**What the exercise asks**
Restate the whole listing below word for word and keep the images out.
•••
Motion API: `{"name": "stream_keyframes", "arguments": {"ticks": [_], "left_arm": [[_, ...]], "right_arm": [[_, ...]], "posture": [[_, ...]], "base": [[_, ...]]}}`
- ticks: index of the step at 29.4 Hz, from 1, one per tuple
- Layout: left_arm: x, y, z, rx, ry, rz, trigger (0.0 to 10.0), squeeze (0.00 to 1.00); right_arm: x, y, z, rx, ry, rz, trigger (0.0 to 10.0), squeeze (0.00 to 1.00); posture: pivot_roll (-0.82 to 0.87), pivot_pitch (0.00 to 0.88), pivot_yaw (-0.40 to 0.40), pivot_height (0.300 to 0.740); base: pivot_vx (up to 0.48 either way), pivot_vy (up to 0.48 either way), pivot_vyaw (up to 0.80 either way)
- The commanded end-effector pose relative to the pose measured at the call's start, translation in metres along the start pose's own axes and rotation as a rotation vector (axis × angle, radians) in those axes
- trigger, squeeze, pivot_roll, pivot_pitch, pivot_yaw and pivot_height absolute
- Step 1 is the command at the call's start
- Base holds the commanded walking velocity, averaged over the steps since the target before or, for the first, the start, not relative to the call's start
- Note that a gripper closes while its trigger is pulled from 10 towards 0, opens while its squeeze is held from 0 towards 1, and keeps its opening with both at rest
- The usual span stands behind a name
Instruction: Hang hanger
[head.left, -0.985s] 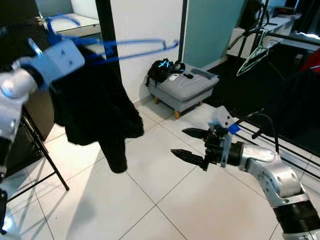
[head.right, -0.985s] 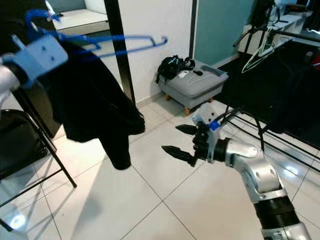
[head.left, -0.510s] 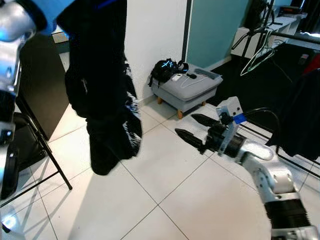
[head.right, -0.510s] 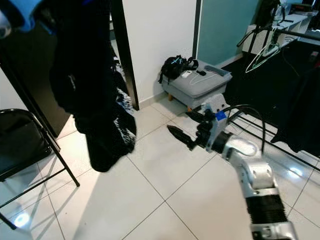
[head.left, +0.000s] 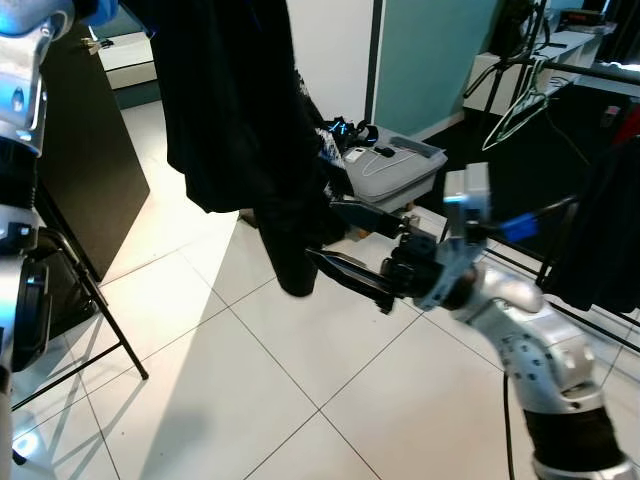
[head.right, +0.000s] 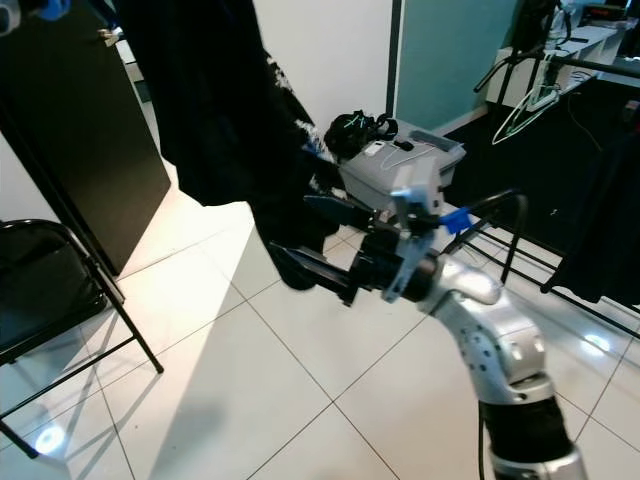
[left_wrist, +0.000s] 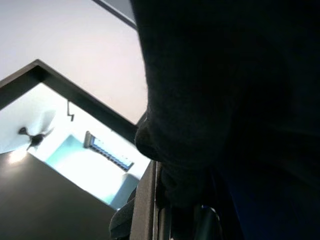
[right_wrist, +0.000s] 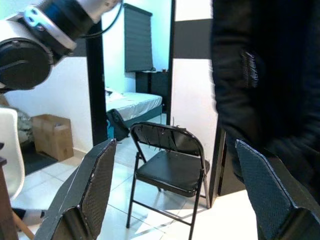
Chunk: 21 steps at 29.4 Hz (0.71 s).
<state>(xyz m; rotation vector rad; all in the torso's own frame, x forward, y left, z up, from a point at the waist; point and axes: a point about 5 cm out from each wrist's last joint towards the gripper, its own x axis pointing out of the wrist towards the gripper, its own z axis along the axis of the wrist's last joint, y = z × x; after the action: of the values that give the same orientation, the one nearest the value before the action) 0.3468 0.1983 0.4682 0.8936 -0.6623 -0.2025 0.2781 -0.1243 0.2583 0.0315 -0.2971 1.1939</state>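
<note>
A black garment (head.left: 240, 110) hangs from above the picture's top edge, below my raised left arm (head.left: 25, 60). Its lower end droops to about knee height over the tiled floor. My right gripper (head.left: 335, 245) is open, and its two black fingers (head.right: 315, 272) reach the garment's lower end, one above the other. In the right wrist view the garment (right_wrist: 265, 90) hangs just beyond the spread fingertips (right_wrist: 95, 185). Dark cloth (left_wrist: 225, 100) covers most of the left wrist view. A clothes rack with a white hanger (head.left: 520, 110) stands at the far right.
A black folding chair (head.right: 40, 290) stands at the left. A grey ottoman (head.left: 400, 165) carrying a black bag sits by the white wall behind the garment. Dark clothes (head.left: 600, 230) hang on the rack at the right. A black door panel (head.left: 90, 170) is at the left.
The garment has swung to the right and hangs by my right gripper. The blue hanger rose out of the picture. My right gripper moved left to the garment's lower end.
</note>
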Motion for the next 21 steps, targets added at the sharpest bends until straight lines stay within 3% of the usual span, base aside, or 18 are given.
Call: {"name": "stream_keyframes", "arguments": {"ticks": [1,4,7,9,16,21], "left_arm": [[0.002,0.008,0.014,-0.014,-0.058,0.022,0.0,0.0],[0.005,0.007,0.018,-0.025,-0.075,0.016,0.0,0.0],[0.01,0.006,0.024,-0.033,-0.093,0.01,0.0,0.0],[0.012,0.006,0.025,-0.033,-0.095,0.009,0.0,0.0],[0.013,0.009,0.028,-0.03,-0.101,0.014,0.0,0.0],[0.014,0.011,0.03,-0.035,-0.11,0.024,0.0,0.0]], "right_arm": [[0.001,-0.001,0.001,-0.031,0.016,-0.007,10.0,0.0],[0.007,-0.009,-0.005,-0.1,0.07,-0.079,10.0,0.0],[0.021,-0.028,-0.007,-0.295,0.107,-0.264,10.0,0.0],[0.026,-0.03,-0.002,-0.326,0.087,-0.295,10.0,0.0],[0.033,-0.022,-0.002,-0.309,0.085,-0.259,10.0,0.0],[0.041,0.004,-0.015,-0.167,0.062,-0.098,10.0,0.0]], "posture": [[0.06,0.0,0.069,0.735],[0.06,0.0,0.069,0.735],[0.06,0.0,0.073,0.735],[0.06,0.0,0.073,0.735],[0.07,0.0,0.074,0.735],[0.07,0.0,0.071,0.735]], "base": [[0.0,0.0,0.0],[0.0,0.0,0.0],[0.0,0.0,0.0],[0.0,0.0,0.0],[0.0,0.0,0.0],[0.0,0.0,0.0]]}}
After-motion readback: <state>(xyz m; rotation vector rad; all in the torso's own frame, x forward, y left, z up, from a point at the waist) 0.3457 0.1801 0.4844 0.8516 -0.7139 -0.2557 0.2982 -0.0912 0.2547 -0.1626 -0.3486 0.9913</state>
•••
**Solution for this task**
Motion API: `{"name": "stream_keyframes", "arguments": {"ticks": [_], "left_arm": [[_, ...]], "right_arm": [[_, ...]], "posture": [[_, ...]], "base": [[_, ...]]}}`
- ticks: index of the step at 29.4 Hz, from 1, one per tuple
- Layout: left_arm: x, y, z, rx, ry, rz, trigger (0.0 to 10.0), squeeze (0.00 to 1.00); right_arm: x, y, z, rx, ry, rz, trigger (0.0 to 10.0), squeeze (0.00 to 1.00); posture: pivot_roll (-0.82 to 0.87), pivot_pitch (0.00 to 0.88), pivot_yaw (-0.40 to 0.40), pivot_height (0.300 to 0.740); base: pivot_vx (up to 0.48 either way), pivot_vy (up to 0.48 either way), pivot_vyaw (up to 0.80 either way)
- The commanded end-effector pose relative to the pose measured at the call's start, translation in metres along the start pose's own axes and rotation as a rotation vector (axis × angle, radians) in those axes
- trigger, squeeze, pivot_roll, pivot_pitch, pivot_yaw and pivot_height absolute
- Step 1 is the command at the call's start
- Base holds the commanded walking velocity, averaged over the steps since the target before or, for the first, the start, not relative to the call's start
- Note that a gripper closes while its trigger is pulled from 10 towards 0, opens while its squeeze is held from 0 towards 1, and keeps its opening with both at rest
- The usual span stands behind a name
Instruction: Hang hanger
[head.left, -0.985s] 
[head.right, -0.985s] 
[head.left, -0.510s] 
[head.right, -0.510s] 
[head.left, +0.000s] 
[head.right, +0.000s] 
[left_wrist, +0.000s] 
[right_wrist, +0.000s] 
Chunk: 21 steps at 29.4 Hz (0.71 s).
<state>(xyz m; rotation vector rad; all in the torso's own frame, x forward, y left, z up, from a point at the waist; point and axes: a point about 5 cm out from each wrist's last joint towards the gripper, its own x axis pointing out of the wrist towards the gripper, its own z axis along the axis of the wrist's last joint, y = z × x; after the action: of the values that give the same orientation, the one nearest the value before the action) 0.3468 0.1983 0.4682 0.8936 -0.6623 -0.2025 0.2781 -0.1243 0.2583 0.0315 -0.2971 1.1939</state>
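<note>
A black garment (head.left: 240, 110) hangs from above the picture's top edge, below my raised left arm (head.left: 25, 60). Its lower end droops to about knee height over the tiled floor. My right gripper (head.left: 335, 245) is open, and its two black fingers (head.right: 315, 272) reach the garment's lower end, one above the other. In the right wrist view the garment (right_wrist: 265, 90) hangs just beyond the spread fingertips (right_wrist: 95, 185). Dark cloth (left_wrist: 225, 100) covers most of the left wrist view. A clothes rack with a white hanger (head.left: 520, 110) stands at the far right.
A black folding chair (head.right: 40, 290) stands at the left. A grey ottoman (head.left: 400, 165) carrying a black bag sits by the white wall behind the garment. Dark clothes (head.left: 600, 230) hang on the rack at the right. A black door panel (head.left: 90, 170) is at the left.
The garment has swung to the right and hangs by my right gripper. The blue hanger rose out of the picture. My right gripper moved left to the garment's lower end.
</note>
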Motion for the next 21 steps, targets added at the sharpest bends until straight lines stay within 3% of the usual span, base aside, or 18 are given.
Call: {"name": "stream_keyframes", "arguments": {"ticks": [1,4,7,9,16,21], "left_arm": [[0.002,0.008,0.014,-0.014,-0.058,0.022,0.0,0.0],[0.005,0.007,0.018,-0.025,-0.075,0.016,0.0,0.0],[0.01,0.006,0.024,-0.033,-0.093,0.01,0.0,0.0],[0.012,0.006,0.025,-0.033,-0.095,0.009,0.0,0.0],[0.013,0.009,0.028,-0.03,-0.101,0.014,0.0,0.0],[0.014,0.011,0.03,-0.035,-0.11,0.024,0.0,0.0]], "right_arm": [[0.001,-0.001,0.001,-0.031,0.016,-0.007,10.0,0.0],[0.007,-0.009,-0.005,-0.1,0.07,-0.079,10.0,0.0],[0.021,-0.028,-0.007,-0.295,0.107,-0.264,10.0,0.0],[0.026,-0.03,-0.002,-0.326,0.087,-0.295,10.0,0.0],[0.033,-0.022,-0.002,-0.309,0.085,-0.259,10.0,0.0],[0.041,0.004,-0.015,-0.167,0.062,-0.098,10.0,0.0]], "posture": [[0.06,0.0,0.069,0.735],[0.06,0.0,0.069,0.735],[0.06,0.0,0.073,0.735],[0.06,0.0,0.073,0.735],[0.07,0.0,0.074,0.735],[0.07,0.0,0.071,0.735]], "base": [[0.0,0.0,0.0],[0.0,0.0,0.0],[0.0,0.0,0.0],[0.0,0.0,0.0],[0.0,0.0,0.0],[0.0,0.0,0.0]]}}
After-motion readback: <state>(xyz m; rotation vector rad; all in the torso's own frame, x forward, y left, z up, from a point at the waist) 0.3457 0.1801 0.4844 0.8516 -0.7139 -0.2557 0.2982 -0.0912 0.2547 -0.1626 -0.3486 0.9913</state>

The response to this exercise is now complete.